On 6 April 2011 “land agreements”1 became subject to the UK’s competition rules. Prior to this change, such agreements had been exempt from the prohibition in chapter I of the Competition Act 1998 (the Chapter I Prohibition) and the change means that any restriction within a land agreement that prevents, restricts or distorts competition will be void and unenforceable and will be open to challenge. As such, parties to land agreements must now self-assess the competitive impact of existing and future agreements.  

The Office of Fair Trading (OFT) has published guidance on the application of the Chapter I Prohibition to land agreements (the Land Agreements Guidance), which includes the following factors that should be considered when undertaking the self-assessment.
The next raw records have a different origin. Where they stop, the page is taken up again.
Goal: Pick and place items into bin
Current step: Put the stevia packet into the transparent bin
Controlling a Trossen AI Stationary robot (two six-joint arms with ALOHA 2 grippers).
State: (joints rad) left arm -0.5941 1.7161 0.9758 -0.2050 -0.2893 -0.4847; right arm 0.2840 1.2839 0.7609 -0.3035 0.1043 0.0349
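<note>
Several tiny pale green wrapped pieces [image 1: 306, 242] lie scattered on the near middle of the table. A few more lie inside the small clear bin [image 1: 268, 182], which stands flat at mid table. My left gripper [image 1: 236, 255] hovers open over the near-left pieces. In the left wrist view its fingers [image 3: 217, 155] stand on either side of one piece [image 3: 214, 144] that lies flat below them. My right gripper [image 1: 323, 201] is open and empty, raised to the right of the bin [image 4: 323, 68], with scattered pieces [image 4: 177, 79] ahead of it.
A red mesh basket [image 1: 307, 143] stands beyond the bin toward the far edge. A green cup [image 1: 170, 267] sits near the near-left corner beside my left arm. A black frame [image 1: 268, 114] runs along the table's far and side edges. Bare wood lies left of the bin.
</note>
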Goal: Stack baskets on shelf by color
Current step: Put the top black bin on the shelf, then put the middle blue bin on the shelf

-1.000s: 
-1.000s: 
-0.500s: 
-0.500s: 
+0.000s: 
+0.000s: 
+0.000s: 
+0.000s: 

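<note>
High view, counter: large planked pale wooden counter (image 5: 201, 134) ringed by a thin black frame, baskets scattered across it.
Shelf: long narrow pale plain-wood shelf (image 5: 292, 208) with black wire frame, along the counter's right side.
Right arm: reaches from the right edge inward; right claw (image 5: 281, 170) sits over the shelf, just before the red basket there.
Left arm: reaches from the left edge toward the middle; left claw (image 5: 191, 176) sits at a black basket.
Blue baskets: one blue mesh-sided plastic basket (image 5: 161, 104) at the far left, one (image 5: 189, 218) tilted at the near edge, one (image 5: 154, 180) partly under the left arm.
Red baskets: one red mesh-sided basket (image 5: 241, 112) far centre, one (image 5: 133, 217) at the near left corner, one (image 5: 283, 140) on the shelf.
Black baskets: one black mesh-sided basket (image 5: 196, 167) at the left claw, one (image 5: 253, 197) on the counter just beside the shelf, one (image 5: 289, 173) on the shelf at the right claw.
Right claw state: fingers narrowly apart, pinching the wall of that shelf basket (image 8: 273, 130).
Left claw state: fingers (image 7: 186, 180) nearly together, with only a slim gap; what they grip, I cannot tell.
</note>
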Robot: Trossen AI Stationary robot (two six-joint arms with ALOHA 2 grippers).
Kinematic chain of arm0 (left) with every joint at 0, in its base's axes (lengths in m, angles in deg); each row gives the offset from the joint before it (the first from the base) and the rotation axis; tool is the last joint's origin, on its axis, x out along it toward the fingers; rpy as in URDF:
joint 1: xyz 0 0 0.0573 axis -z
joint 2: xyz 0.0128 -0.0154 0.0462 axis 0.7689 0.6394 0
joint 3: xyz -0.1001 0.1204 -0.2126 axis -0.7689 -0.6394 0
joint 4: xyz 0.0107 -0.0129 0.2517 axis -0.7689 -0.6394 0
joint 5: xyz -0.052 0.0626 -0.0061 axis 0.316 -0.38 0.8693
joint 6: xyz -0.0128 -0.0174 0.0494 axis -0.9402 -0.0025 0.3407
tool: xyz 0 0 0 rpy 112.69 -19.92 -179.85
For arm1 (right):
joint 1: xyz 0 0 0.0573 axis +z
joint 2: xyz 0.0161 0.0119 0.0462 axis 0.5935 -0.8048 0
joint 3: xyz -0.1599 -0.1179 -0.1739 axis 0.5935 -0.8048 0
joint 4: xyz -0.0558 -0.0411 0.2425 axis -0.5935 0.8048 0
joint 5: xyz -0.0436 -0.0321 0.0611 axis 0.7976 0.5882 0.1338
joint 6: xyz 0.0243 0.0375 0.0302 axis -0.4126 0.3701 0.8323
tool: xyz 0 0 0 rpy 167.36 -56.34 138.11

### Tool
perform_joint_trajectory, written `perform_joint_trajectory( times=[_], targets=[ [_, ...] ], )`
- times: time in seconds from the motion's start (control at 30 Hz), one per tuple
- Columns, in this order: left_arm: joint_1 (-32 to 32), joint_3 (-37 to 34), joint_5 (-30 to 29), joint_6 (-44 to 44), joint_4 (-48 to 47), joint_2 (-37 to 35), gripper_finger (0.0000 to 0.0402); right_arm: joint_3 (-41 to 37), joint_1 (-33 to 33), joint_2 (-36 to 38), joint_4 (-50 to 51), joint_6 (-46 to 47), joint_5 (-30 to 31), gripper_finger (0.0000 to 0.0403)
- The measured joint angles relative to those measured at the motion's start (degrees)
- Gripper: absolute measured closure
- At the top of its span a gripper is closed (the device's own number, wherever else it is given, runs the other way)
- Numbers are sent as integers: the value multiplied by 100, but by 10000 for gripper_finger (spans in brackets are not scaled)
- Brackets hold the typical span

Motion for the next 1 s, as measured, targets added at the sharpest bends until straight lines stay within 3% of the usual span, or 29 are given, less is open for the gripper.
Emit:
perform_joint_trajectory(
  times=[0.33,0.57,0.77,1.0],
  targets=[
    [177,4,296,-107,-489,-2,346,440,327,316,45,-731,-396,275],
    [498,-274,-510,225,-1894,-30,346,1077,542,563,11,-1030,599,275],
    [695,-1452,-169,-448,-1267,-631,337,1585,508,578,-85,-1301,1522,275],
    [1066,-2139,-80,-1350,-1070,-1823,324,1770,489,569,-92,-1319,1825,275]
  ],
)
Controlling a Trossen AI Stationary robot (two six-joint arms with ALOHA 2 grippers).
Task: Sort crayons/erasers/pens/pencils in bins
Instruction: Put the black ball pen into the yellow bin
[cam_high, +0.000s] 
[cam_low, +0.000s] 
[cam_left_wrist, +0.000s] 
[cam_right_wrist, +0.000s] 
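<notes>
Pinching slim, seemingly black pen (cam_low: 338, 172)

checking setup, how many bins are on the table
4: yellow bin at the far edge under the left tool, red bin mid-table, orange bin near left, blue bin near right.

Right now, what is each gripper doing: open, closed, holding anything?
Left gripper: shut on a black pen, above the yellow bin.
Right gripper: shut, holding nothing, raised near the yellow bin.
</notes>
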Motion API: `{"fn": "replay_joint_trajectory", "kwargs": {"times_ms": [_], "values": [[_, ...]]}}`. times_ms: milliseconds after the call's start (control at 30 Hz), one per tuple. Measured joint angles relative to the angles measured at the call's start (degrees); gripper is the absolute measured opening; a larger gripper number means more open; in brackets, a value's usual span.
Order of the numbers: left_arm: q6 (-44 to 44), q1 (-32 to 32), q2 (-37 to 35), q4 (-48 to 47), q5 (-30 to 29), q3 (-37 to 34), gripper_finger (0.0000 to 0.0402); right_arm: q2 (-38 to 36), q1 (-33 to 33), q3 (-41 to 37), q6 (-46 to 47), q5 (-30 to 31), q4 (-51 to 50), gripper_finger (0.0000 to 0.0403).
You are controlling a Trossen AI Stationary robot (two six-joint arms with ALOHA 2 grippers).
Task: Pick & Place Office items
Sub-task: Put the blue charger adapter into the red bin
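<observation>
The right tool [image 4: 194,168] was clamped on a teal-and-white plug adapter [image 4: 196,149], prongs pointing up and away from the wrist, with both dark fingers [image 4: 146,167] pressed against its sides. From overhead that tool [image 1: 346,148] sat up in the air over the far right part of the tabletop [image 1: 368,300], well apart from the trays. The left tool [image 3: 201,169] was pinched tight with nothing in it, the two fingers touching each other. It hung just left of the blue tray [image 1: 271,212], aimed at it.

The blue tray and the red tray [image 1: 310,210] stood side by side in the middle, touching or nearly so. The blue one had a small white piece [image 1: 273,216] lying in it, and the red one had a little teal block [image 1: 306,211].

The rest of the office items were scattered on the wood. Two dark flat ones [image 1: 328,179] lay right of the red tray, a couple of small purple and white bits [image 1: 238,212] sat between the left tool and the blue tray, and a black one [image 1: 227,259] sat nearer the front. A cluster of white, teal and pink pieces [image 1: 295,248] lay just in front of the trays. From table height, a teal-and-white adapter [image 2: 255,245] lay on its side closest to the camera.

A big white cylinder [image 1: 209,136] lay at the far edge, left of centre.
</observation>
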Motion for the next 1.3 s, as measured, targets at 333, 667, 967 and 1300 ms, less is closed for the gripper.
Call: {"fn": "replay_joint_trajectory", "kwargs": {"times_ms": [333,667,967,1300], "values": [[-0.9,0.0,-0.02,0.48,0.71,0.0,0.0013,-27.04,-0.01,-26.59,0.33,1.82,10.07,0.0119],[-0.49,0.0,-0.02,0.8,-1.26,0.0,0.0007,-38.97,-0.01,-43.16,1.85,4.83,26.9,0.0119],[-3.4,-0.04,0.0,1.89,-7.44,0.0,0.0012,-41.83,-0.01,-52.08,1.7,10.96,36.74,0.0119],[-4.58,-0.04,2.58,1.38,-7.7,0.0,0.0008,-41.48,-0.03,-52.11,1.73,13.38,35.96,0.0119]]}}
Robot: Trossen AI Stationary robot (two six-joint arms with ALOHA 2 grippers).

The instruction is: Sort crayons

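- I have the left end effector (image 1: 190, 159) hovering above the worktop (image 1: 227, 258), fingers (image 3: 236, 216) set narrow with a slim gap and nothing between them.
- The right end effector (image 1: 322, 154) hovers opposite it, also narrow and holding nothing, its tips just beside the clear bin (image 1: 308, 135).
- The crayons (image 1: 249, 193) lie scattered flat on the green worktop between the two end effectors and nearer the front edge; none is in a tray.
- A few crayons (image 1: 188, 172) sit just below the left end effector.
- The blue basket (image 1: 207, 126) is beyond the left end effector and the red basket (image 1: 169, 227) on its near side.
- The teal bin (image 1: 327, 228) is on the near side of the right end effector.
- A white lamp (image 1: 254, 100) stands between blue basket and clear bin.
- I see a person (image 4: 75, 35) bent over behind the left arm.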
  • Agreement is sufficient. The OFT may take enforcement action even if the party benefitting from a restriction is not actively enforcing it. That is, agreeing to a restriction is, in principle, capable of infringing the Chapter I Prohibition (however, see Prioritisation below).
  • Restrictions. The OFT has sought to explain the types of restriction that are more likely to be considered capable of infringing the Chapter I Prohibition and those that do not generally give rise to competition concerns.
    • Competitors and restrictive object. Where parties to a land agreement are competitors and the object of a restriction is for the parties to share markets by territory or customer the agreement will ”almost invariably” infringe the Chapter I Prohibition.
    • Market power. If any party to an agreement has some degree of market power2, and the agreement contributes to creating, maintaining or strengthening that market power, the following restrictions may fall within the Chapter I Prohibition. Generally, the following restrictions make it more difficult for competitors to enter the market where the land is used, or protect a party from competition.
      • Exclusivity. A lease involving a restriction whereby the lessor agrees not to allow a competitor of the lessee to operate on the land, or on other land owned by the lessor, may protect the lessee from competition and ‘foreclose’ competitors of the lessee.
      • Leasehold user restrictions. In most cases, a permitted or restricted user clause is unlikely to restrict competition. However, if a land-owner is, for example, active in related markets and seeks to limit the availability of land to downstream competitors, this may restrict competition.
      • Freehold restrictive covenants. In most cases, a freehold covenant restricting the use of land to the benefit of another party’s land will not restrict competition. However, if the clause involves the land-owner stipulating, for example, a type of use in order to limit the availability of land to competitors in a related market, this may restrict competition.
    • Duration. The OFT recognises property investment can involve varying costs and risks and the commitment of a particular lessee to sign up to a lease may depend on conditions (i.e. exclusivity) being offered. Accordingly, the OFT has not set down an ‘appropriate’ duration of a restriction.
  • Prioritisation. Generally, the OFT assesses which cases should be investigated according to published Prioritisation criteria3. Whilst the OFT has not excluded the possibility of prioritising a case involving a land agreement that was entered into prior to 6 April 2011, the Land Agreements Guidance states it is likely that cases involving a restriction that is being actively enforced are more likely to meet the Prioritisation criteria. A case is less likely to meet the Prioritisation criteria (and therefore be less susceptible to a prioritised OFT investigation) where a party has not taken steps to enforce the restriction and has taken steps to amend/modify the land agreement; or if amendment is not possible, where a party has recorded in writing that a restriction will not be enforced.

The OFT is unlikely to take action if none of the parties to the agreement has (or as a result of the agreement obtains) a share of the market which exceeds 30%, although it may decide to investigate where there are significant negative effects on competition.

  • Penalties. A breach of the Chapter I Prohibition has a number of possible consequences including financial penalties, unenforceability of an agreement, private damages actions and director disqualification. Where a party has used best endeavours to amend or remove a clause in breach of the Chapter I Prohibition and has not sought to enforce it, the OFT may consider this to be a mitigating factor.  

The OFT recognises there are many legitimate reasons for restrictions regarding the use of land, and it expects only a minority of restrictions will infringe competition law. However, the OFT will not give legal advice4 on the application of UK competition law to land agreements, and businesses must consult legal advisers on agreements that may raise competition law concerns and consider whether alteration or amendment is required.